## Action item:
Transcribe, word for word, every record in the data below.

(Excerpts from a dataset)
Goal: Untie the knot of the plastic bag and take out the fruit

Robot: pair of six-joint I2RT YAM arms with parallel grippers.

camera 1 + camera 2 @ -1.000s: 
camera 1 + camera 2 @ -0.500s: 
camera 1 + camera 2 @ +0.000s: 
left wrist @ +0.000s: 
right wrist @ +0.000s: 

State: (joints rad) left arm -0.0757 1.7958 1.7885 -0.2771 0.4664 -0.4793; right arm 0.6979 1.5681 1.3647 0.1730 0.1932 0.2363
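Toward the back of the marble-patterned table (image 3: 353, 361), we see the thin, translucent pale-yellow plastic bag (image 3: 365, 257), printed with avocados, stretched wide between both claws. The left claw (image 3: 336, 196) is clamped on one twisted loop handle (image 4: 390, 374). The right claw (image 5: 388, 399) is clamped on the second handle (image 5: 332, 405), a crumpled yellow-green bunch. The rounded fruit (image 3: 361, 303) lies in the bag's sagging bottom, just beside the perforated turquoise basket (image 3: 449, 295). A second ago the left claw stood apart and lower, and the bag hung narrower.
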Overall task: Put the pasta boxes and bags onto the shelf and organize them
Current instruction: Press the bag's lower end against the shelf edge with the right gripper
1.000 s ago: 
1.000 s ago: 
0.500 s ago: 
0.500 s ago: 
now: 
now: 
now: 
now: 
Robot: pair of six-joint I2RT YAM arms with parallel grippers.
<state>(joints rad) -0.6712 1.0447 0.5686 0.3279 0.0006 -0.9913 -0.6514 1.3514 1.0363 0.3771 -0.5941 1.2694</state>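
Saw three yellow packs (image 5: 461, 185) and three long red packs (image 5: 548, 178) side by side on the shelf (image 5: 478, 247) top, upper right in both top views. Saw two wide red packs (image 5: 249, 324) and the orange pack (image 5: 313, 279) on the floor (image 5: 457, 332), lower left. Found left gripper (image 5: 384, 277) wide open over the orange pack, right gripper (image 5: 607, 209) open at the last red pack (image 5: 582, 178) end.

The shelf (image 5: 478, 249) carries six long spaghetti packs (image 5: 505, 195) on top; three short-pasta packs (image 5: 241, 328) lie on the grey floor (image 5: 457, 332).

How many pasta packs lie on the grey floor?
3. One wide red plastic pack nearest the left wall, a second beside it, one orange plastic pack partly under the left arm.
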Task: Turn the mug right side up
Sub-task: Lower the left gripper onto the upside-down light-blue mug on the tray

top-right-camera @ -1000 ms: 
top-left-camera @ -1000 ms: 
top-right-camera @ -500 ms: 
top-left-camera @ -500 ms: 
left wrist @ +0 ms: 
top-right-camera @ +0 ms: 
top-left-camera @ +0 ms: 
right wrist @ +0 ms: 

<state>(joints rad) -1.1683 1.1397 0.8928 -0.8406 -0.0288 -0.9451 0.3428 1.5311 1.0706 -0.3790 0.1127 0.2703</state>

## Output for this task:
Goal: Untie the knot of the plastic bag and take out the fruit

Robot: pair of six-joint I2RT YAM arms with parallel grippers.

camera 1 + camera 2 @ -1.000s: 
camera 1 + camera 2 @ -0.500s: 
camera 1 + camera 2 @ +0.000s: 
left wrist @ +0.000s: 
right wrist @ +0.000s: 

State: (joints rad) left arm -0.0757 1.7958 1.7885 -0.2771 0.4664 -0.4793; right arm 0.6979 1.5681 1.3647 0.1730 0.1932 0.2363
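Toward the back of the marble-patterned table (image 3: 353, 361), we see the thin, translucent pale-yellow plastic bag (image 3: 365, 257), printed with avocados, stretched wide between both claws. The left claw (image 3: 336, 196) is clamped on one twisted loop handle (image 4: 390, 374). The right claw (image 5: 388, 399) is clamped on the second handle (image 5: 332, 405), a crumpled yellow-green bunch. The rounded fruit (image 3: 361, 303) lies in the bag's sagging bottom, just beside the perforated turquoise basket (image 3: 449, 295). A second ago the left claw stood apart and lower, and the bag hung narrower.
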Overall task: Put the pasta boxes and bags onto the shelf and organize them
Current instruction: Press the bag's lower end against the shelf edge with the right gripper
1.000 s ago: 
1.000 s ago: 
0.500 s ago: 
0.500 s ago: 
now: 
now: 
now: 
now: 
Robot: pair of six-joint I2RT YAM arms with parallel grippers.
<state>(joints rad) -0.6712 1.0447 0.5686 0.3279 0.0006 -0.9913 -0.6514 1.3514 1.0363 0.3771 -0.5941 1.2694</state>
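Saw three yellow packs (image 5: 461, 185) and three long red packs (image 5: 548, 178) side by side on the shelf (image 5: 478, 247) top, upper right in both top views. Saw two wide red packs (image 5: 249, 324) and the orange pack (image 5: 313, 279) on the floor (image 5: 457, 332), lower left. Found left gripper (image 5: 384, 277) wide open over the orange pack, right gripper (image 5: 607, 209) open at the last red pack (image 5: 582, 178) end.

The shelf (image 5: 478, 249) carries six long spaghetti packs (image 5: 505, 195) on top; three short-pasta packs (image 5: 241, 328) lie on the grey floor (image 5: 457, 332).

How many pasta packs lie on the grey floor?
3. One wide red plastic pack nearest the left wall, a second beside it, one orange plastic pack partly under the left arm.
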Task: Turn the mug right side up
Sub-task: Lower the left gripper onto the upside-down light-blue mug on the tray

top-right-camera @ -1000 ms: 
top-left-camera @ -1000 ms: 
top-right-camera @ -500 ms: 
top-left-camera @ -500 ms: 
left wrist @ +0 ms: 
top-right-camera @ +0 ms: 
top-left-camera @ +0 ms: 
right wrist @ +0 ms: 

<state>(joints rad) -1.1683 1.1397 0.8928 -0.8406 -0.0288 -0.9451 0.3428 1.5311 1.0706 -0.3790 0.1127 0.2703</state>

The exercise contains no remaining tasks.